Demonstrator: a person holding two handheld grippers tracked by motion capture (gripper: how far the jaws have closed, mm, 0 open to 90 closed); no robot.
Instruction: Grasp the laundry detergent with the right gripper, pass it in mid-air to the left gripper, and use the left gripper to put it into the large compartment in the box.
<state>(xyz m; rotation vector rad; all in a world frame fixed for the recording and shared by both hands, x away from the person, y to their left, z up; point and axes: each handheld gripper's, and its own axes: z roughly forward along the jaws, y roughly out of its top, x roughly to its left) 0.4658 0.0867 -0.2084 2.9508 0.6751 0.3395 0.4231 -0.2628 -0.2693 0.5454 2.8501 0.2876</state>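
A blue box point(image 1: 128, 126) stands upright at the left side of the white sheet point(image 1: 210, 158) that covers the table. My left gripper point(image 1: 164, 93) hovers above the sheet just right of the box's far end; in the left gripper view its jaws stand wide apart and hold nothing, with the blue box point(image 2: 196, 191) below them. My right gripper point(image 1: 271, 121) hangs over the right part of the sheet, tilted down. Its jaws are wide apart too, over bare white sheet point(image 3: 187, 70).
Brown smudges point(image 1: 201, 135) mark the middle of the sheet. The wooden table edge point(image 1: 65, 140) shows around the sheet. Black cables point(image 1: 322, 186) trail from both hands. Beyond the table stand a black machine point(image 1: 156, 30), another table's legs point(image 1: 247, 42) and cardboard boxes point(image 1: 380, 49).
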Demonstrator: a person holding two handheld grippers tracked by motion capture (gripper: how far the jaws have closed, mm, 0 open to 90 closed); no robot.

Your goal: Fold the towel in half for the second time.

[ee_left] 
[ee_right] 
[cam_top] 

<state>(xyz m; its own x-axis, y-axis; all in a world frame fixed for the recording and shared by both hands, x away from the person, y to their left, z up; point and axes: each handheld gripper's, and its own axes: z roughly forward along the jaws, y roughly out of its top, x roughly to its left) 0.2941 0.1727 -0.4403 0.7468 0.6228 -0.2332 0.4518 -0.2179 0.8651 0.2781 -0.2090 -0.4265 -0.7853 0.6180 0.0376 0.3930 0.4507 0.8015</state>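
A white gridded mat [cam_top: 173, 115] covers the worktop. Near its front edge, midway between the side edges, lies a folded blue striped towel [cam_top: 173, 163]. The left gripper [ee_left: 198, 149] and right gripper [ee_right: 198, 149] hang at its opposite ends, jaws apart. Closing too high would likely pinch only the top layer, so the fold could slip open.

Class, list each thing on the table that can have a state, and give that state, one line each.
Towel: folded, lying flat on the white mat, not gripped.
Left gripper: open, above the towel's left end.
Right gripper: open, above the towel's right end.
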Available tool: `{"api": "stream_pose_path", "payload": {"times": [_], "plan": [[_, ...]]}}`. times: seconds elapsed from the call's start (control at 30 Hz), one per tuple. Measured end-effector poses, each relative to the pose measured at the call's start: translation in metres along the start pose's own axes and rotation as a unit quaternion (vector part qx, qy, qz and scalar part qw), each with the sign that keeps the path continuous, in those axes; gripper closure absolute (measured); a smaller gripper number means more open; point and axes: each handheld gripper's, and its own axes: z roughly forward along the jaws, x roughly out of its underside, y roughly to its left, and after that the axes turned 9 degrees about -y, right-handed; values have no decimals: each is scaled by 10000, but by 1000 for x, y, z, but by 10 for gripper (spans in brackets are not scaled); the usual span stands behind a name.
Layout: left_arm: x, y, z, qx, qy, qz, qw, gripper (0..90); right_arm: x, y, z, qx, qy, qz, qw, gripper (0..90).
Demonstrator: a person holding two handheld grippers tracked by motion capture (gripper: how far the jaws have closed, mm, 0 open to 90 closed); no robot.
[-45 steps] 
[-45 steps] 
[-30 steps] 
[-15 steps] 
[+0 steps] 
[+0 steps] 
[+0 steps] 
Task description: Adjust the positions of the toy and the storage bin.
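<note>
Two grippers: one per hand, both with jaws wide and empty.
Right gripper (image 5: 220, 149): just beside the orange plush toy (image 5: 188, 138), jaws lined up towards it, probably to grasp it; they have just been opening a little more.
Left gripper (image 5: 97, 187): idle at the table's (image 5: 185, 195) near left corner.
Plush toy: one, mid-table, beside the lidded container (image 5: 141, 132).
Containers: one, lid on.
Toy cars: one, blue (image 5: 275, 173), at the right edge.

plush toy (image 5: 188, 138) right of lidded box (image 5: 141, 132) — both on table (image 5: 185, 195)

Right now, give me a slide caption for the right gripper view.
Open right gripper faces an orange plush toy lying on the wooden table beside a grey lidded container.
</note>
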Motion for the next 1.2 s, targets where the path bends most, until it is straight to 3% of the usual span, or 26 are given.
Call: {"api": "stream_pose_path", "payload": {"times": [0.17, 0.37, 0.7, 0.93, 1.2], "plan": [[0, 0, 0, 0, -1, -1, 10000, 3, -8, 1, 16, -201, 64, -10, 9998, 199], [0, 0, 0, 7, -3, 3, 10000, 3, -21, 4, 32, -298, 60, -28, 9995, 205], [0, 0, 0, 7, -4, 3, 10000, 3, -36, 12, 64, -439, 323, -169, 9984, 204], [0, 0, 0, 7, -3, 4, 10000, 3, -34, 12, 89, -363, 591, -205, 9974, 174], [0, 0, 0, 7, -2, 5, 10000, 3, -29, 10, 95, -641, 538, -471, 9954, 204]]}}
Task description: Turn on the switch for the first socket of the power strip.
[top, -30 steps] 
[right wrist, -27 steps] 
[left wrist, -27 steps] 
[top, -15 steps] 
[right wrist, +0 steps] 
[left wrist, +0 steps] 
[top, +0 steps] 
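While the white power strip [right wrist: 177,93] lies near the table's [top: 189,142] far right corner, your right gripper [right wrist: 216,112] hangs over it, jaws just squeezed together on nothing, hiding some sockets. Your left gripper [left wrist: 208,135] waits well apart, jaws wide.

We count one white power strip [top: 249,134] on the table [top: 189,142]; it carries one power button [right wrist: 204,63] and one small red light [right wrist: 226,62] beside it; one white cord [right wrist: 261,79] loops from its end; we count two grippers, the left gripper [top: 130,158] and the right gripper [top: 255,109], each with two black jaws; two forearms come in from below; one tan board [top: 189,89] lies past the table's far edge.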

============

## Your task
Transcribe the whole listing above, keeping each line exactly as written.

## Response box
Demonstrator: a person holding two handheld grippers tracked by motion capture (gripper: how far the jaws have closed, mm, 0 open to 90 closed); no robot.
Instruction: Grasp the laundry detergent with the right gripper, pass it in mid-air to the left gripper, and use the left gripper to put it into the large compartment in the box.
<state>(xyz m; rotation vector rad; all in a world frame fixed for the recording and shared by both hands, x away from the person, y to their left, z up; point and axes: each handheld gripper's, and its own axes: z roughly forward along the jaws, y roughly out of its top, x roughly to its left) 0.4658 0.0867 -0.2084 2.9508 0.6751 0.3395 0.4231 -0.2628 -0.2693 0.5454 2.8501 0.2876</state>
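A blue box point(image 1: 128, 126) stands upright at the left side of the white sheet point(image 1: 210, 158) that covers the table. My left gripper point(image 1: 164, 93) hovers above the sheet just right of the box's far end; in the left gripper view its jaws stand wide apart and hold nothing, with the blue box point(image 2: 196, 191) below them. My right gripper point(image 1: 271, 121) hangs over the right part of the sheet, tilted down. Its jaws are wide apart too, over bare white sheet point(image 3: 187, 70).
Brown smudges point(image 1: 201, 135) mark the middle of the sheet. The wooden table edge point(image 1: 65, 140) shows around the sheet. Black cables point(image 1: 322, 186) trail from both hands. Beyond the table stand a black machine point(image 1: 156, 30), another table's legs point(image 1: 247, 42) and cardboard boxes point(image 1: 380, 49).
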Demonstrator: a person holding two handheld grippers tracked by motion capture (gripper: how far the jaws have closed, mm, 0 open to 90 closed); no robot.

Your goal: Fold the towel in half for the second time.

[ee_left] 
[ee_right] 
[cam_top] 

<state>(xyz m; its own x-axis, y-axis; all in a world frame fixed for the recording and shared by both hands, x away from the person, y to their left, z up; point and axes: each handheld gripper's, and its own axes: z roughly forward along the jaws, y roughly out of its top, x roughly to its left) 0.2941 0.1727 -0.4403 0.7468 0.6228 -0.2332 0.4518 -0.2179 0.8651 0.2781 -0.2090 -0.4265 -0.7853 0.6180 0.0376 0.3930 0.4507 0.8015</state>
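A white gridded mat [cam_top: 173, 115] covers the worktop. Near its front edge, midway between the side edges, lies a folded blue striped towel [cam_top: 173, 163]. The left gripper [ee_left: 198, 149] and right gripper [ee_right: 198, 149] hang at its opposite ends, jaws apart. Closing too high would likely pinch only the top layer, so the fold could slip open.

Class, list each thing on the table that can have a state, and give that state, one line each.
Towel: folded, lying flat on the white mat, not gripped.
Left gripper: open, above the towel's left end.
Right gripper: open, above the towel's right end.
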Available tool: `{"api": "stream_pose_path", "payload": {"times": [_], "plan": [[_, ...]]}}`. times: seconds elapsed from the call's start (control at 30 Hz), one per tuple. Measured end-effector poses, each relative to the pose measured at the call's start: translation in metres along the start pose's own axes and rotation as a unit quaternion (vector part qx, qy, qz and scalar part qw), each with the sign that keeps the path continuous, in those axes; gripper closure absolute (measured); a smaller gripper number means more open; point and axes: each handheld gripper's, and its own axes: z roughly forward along the jaws, x roughly out of its underside, y roughly to its left, and after that the axes turned 9 degrees about -y, right-handed; values have no decimals: each is scaled by 10000, but by 1000 for x, y, z, but by 10 for gripper (spans in brackets are not scaled); the usual span stands behind a name.
Layout: left_arm: x, y, z, qx, qy, qz, qw, gripper (0..90); right_arm: x, y, z, qx, qy, qz, qw, gripper (0..90).
Demonstrator: a person holding two handheld grippers tracked by motion capture (gripper: how far the jaws have closed, mm, 0 open to 90 closed); no robot.
[-45 steps] 
[-45 steps] 
[-30 steps] 
[-15 steps] 
[+0 steps] 
[+0 steps] 
[+0 steps] 
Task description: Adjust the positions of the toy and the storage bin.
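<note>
Two grippers: one per hand, both with jaws wide and empty.
Right gripper (image 5: 220, 149): just beside the orange plush toy (image 5: 188, 138), jaws lined up towards it, probably to grasp it; they have just been opening a little more.
Left gripper (image 5: 97, 187): idle at the table's (image 5: 185, 195) near left corner.
Plush toy: one, mid-table, beside the lidded container (image 5: 141, 132).
Containers: one, lid on.
Toy cars: one, blue (image 5: 275, 173), at the right edge.

plush toy (image 5: 188, 138) right of lidded box (image 5: 141, 132) — both on table (image 5: 185, 195)

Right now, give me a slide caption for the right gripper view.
Open right gripper faces an orange plush toy lying on the wooden table beside a grey lidded container.
</note>
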Motion for the next 1.2 s, targets where the path bends most, until it is straight to 3% of the usual span, or 26 are given.
Call: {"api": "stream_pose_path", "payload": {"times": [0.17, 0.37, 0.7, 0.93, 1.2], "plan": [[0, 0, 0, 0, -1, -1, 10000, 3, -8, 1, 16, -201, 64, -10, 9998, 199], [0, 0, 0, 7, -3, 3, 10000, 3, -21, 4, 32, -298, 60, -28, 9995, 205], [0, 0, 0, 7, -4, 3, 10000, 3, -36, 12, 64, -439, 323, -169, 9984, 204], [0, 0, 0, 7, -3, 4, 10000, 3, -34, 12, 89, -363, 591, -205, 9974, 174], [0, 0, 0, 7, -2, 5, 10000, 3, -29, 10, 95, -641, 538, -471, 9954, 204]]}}
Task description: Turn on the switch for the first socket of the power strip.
[top, -30 steps] 
[right wrist, -27 steps] 
[left wrist, -27 steps] 
[top, -15 steps] 
[right wrist, +0 steps] 
[left wrist, +0 steps] 
[top, +0 steps] 
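While the white power strip [right wrist: 177,93] lies near the table's [top: 189,142] far right corner, your right gripper [right wrist: 216,112] hangs over it, jaws just squeezed together on nothing, hiding some sockets. Your left gripper [left wrist: 208,135] waits well apart, jaws wide.

We count one white power strip [top: 249,134] on the table [top: 189,142]; it carries one power button [right wrist: 204,63] and one small red light [right wrist: 226,62] beside it; one white cord [right wrist: 261,79] loops from its end; we count two grippers, the left gripper [top: 130,158] and the right gripper [top: 255,109], each with two black jaws; two forearms come in from below; one tan board [top: 189,89] lies past the table's far edge.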

What appears above is the complete answer.